- **REQUIRED ACTION**
Every line of the entries that holds the word "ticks" is to be copied.

--- START ---

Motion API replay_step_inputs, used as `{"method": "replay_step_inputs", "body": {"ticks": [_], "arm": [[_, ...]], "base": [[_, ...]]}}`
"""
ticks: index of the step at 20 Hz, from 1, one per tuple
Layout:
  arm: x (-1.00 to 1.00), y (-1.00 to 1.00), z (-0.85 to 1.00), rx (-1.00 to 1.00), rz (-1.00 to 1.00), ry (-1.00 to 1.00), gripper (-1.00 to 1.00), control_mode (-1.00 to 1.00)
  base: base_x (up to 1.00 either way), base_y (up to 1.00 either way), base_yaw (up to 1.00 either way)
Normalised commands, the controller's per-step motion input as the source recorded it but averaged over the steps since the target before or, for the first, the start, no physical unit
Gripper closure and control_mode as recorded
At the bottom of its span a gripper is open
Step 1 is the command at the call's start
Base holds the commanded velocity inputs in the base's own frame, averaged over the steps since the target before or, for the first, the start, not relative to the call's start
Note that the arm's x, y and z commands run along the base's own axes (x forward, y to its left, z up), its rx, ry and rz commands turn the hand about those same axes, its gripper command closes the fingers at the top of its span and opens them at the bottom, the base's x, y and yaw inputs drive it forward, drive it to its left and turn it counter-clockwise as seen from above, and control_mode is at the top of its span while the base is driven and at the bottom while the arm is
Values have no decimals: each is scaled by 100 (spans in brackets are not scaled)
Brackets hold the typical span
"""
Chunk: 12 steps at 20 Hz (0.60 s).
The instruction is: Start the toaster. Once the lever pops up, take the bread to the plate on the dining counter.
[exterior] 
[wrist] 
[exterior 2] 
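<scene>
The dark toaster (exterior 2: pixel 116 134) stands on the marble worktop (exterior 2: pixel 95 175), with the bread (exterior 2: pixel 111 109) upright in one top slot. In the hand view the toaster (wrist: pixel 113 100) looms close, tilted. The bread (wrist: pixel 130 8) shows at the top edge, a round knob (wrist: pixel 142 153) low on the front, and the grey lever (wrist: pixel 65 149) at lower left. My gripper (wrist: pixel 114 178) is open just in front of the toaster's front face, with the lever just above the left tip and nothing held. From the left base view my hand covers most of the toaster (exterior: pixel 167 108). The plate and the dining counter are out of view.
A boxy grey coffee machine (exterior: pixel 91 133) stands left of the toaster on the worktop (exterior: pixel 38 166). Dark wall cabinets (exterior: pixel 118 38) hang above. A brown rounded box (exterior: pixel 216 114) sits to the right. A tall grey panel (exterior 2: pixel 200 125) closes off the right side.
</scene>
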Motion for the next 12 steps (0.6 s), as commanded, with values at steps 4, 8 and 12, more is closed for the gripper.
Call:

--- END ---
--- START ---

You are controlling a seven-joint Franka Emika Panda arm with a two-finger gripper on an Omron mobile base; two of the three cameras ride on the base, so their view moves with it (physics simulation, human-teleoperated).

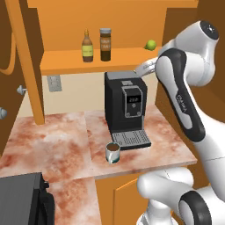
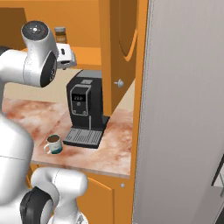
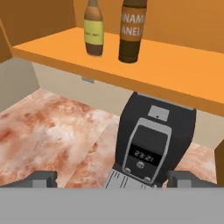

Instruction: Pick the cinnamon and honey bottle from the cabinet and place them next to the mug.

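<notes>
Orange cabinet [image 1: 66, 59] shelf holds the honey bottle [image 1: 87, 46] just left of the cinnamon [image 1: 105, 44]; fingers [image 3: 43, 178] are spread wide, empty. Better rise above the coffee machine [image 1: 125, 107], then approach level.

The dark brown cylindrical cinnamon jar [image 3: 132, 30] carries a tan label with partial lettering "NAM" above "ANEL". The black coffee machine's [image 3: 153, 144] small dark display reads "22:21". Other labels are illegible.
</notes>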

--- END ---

- **RESPONSE AREA**
Motion API replay_step_inputs, used as `{"method": "replay_step_inputs", "body": {"ticks": [_], "arm": [[_, ...]], "base": [[_, ...]]}}`
ticks: index of the step at 20 Hz, from 1, one per tuple

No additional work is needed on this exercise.